DIRECTIONS FOR THIS TASK: Give back every entry below, exactly as written.
- Opening Delimiter -
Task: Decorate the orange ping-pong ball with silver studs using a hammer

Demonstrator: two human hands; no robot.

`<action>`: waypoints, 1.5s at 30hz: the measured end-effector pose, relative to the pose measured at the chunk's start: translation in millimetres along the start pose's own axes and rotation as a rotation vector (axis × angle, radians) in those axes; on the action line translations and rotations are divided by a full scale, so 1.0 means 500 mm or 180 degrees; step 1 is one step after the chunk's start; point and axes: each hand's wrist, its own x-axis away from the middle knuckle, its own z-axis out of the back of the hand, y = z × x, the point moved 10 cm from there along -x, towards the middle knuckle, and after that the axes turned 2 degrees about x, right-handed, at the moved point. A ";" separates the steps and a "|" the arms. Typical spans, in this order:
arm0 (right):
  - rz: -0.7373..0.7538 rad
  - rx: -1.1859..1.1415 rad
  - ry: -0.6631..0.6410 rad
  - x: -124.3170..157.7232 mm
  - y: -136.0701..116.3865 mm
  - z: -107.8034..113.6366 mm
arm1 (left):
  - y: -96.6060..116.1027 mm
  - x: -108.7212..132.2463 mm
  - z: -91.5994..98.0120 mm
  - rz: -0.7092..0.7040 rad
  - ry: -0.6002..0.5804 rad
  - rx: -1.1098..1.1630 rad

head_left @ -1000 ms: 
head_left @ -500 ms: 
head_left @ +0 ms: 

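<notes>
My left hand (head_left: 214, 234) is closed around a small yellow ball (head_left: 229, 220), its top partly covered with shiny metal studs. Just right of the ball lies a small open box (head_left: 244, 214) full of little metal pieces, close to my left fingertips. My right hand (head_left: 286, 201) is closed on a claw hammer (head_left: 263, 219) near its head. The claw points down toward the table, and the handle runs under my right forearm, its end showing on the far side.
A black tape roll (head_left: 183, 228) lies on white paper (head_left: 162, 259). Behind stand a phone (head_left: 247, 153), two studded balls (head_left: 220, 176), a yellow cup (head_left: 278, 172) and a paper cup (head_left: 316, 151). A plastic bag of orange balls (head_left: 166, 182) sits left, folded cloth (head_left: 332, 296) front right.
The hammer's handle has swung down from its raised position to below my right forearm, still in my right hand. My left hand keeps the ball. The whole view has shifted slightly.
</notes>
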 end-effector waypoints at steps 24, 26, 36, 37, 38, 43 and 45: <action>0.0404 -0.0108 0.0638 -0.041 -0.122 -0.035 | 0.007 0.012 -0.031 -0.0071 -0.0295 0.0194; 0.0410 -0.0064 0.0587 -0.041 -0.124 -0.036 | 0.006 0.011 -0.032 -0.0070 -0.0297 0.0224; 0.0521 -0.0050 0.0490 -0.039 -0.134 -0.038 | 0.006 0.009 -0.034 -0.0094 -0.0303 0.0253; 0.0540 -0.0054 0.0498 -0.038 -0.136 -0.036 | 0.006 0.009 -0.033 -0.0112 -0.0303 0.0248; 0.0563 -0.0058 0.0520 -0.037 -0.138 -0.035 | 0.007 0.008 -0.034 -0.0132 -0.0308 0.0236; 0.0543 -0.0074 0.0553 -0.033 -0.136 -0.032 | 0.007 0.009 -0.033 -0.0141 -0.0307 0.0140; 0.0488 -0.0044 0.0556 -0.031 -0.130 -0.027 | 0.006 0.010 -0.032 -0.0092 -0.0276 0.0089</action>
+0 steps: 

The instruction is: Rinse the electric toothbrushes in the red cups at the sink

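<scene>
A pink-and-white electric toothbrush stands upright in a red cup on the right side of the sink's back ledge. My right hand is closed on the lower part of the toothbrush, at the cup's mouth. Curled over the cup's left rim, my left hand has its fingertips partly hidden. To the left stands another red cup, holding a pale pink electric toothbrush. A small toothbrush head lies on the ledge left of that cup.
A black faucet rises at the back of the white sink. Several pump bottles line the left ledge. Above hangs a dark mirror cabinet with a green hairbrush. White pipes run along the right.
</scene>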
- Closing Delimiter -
RESPONSE AREA:
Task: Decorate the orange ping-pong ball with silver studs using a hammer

Demonstrator: two human hands; no robot.

`<action>`: waypoints, 1.5s at 30hz: the measured end-effector pose, relative to the pose measured at the chunk's start: translation in millimetres along the start pose's own axes and rotation as a rotation vector (axis × angle, radians) in those axes; on the action line translations and rotations are divided by a full scale, so 1.0 means 500 mm or 180 degrees; step 1 is one step after the chunk's start; point and axes: each hand's wrist, its own x-axis away from the middle knuckle, its own z-axis out of the back of the hand, y = z × x, the point moved 10 cm from there along -x, towards the middle knuckle, and after that the axes turned 2 degrees about x, right-handed, at the moved point. A ";" separates the steps and a "|" the arms. Typical spans, in this order:
arm0 (right):
  - rz: -0.7373..0.7538 rad
  - rx: -1.1859..1.1415 rad
  - ry: -0.6631..0.6410 rad
  - x: -124.3170..157.7232 mm
  - y: -136.0701..116.3865 mm
  - z: -107.8034..113.6366 mm
arm1 (left):
  - y: -96.6060..116.1027 mm
  - x: -108.7212..132.2463 mm
  - z: -91.5994..98.0120 mm
  - rz: -0.7092..0.7040 rad
  - ry: -0.6002..0.5804 rad
  - rx: -1.1098..1.1630 rad

head_left @ -1000 ms: 
head_left @ -500 ms: 
head_left @ +0 ms: 

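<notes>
My left hand (head_left: 214, 234) is closed around a small yellow ball (head_left: 229, 220), its top partly covered with shiny metal studs. Just right of the ball lies a small open box (head_left: 244, 214) full of little metal pieces, close to my left fingertips. My right hand (head_left: 286, 201) is closed on a claw hammer (head_left: 263, 219) near its head. The claw points down toward the table, and the handle runs under my right forearm, its end showing on the far side.
A black tape roll (head_left: 183, 228) lies on white paper (head_left: 162, 259). Behind stand a phone (head_left: 247, 153), two studded balls (head_left: 220, 176), a yellow cup (head_left: 278, 172) and a paper cup (head_left: 316, 151). A plastic bag of orange balls (head_left: 166, 182) sits left, folded cloth (head_left: 332, 296) front right.
The hammer's handle has swung down from its raised position to below my right forearm, still in my right hand. My left hand keeps the ball. The whole view has shifted slightly.
</notes>
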 end-effector waypoints at steps 24, 26, 36, 37, 38, 43 and 45: <action>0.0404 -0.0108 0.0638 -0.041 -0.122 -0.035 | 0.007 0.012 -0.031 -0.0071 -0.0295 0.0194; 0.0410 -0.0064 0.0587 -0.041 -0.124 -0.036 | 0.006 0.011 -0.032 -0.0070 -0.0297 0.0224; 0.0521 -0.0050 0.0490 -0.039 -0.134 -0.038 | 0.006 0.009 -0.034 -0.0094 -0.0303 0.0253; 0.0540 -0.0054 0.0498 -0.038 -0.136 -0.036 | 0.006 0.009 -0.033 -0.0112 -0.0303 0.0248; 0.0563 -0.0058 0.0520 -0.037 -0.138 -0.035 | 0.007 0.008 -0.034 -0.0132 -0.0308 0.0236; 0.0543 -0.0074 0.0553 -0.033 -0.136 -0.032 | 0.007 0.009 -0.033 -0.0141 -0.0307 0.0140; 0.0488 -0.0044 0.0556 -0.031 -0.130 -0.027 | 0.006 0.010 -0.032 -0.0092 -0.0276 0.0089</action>
+0 steps: 

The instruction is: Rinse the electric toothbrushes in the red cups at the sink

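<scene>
A pink-and-white electric toothbrush stands upright in a red cup on the right side of the sink's back ledge. My right hand is closed on the lower part of the toothbrush, at the cup's mouth. Curled over the cup's left rim, my left hand has its fingertips partly hidden. To the left stands another red cup, holding a pale pink electric toothbrush. A small toothbrush head lies on the ledge left of that cup.
A black faucet rises at the back of the white sink. Several pump bottles line the left ledge. Above hangs a dark mirror cabinet with a green hairbrush. White pipes run along the right.
</scene>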

This completes the response to the exercise.